◆ Problem description:
Reproduce all of the listing below without alteration.

*** Collected material ***

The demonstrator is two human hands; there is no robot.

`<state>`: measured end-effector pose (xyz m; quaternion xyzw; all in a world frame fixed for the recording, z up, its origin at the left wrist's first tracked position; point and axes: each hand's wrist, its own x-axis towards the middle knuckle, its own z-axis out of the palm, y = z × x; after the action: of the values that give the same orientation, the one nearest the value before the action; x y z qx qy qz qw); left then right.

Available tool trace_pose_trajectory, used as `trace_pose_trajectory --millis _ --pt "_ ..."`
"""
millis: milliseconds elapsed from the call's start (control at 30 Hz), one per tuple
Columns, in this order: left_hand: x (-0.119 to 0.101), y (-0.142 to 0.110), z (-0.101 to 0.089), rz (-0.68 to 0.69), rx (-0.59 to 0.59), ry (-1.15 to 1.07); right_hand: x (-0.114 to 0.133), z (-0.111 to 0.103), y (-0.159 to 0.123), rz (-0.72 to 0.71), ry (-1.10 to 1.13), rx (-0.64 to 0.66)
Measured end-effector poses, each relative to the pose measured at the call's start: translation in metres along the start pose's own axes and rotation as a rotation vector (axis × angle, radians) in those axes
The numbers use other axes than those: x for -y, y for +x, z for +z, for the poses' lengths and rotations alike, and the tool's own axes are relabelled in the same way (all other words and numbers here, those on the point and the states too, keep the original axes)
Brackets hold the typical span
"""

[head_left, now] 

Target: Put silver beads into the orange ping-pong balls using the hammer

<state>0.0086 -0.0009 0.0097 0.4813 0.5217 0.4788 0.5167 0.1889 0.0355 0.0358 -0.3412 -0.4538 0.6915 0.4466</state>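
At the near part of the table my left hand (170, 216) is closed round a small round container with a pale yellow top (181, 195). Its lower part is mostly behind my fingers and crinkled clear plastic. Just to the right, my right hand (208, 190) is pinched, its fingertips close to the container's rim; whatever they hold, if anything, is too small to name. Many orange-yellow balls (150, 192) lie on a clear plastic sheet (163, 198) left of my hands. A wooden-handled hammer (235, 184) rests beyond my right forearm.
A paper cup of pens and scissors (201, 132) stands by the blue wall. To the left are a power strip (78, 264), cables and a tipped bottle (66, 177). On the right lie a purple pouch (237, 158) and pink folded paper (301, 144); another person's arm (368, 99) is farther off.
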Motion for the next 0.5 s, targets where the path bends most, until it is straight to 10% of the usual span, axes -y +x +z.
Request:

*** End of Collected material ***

◆ Solution to this problem:
The demonstrator is two human hands; there is no robot.

`<state>`: measured end-effector pose (xyz m; quaternion xyzw; all in a world frame fixed for the recording, z up, its origin at the left wrist's first tracked position; point and axes: each hand's wrist, its own x-axis towards the middle knuckle, its own z-axis out of the palm, y = z × x; after the action: of the values that give the same orientation, the one nearest the value before the action; x y z qx qy qz qw); left then right.

Available tool trace_pose_trajectory, used as `trace_pose_trajectory --millis _ --pt "_ ..."`
"""
millis: milliseconds elapsed from the call's start (control at 30 Hz), one per tuple
Columns, in this order: left_hand: x (-0.119 to 0.101), y (-0.142 to 0.110), z (-0.101 to 0.089), rz (-0.68 to 0.69), rx (-0.59 to 0.59), ry (-1.15 to 1.07); right_hand: x (-0.114 to 0.133), z (-0.111 to 0.103), y (-0.159 to 0.123), rz (-0.72 to 0.71), ry (-1.10 to 1.13), rx (-0.64 to 0.66)
Measured end-effector poses, each relative to the pose measured at the call's start: translation in metres along the start pose's own axes and rotation as a rotation vector (axis × angle, radians) in those axes
The numbers use other axes than those: x for -y, y for +x, z for +z, for the poses' lengths and rotations alike, and the tool's own axes are relabelled in the same way (all other words and numbers here, those on the point and the states too, keep the original axes)
Brackets hold the typical span
"""

[head_left, now] 

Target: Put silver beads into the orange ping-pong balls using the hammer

<state>0.0086 -0.0009 0.0097 0.4813 0.5217 0.4788 0.5167 0.1889 0.0355 0.0358 -0.3412 -0.4538 0.6915 0.4466</state>
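At the near part of the table my left hand (170, 216) is closed round a small round container with a pale yellow top (181, 195). Its lower part is mostly behind my fingers and crinkled clear plastic. Just to the right, my right hand (208, 190) is pinched, its fingertips close to the container's rim; whatever they hold, if anything, is too small to name. Many orange-yellow balls (150, 192) lie on a clear plastic sheet (163, 198) left of my hands. A wooden-handled hammer (235, 184) rests beyond my right forearm.
A paper cup of pens and scissors (201, 132) stands by the blue wall. To the left are a power strip (78, 264), cables and a tipped bottle (66, 177). On the right lie a purple pouch (237, 158) and pink folded paper (301, 144); another person's arm (368, 99) is farther off.
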Motion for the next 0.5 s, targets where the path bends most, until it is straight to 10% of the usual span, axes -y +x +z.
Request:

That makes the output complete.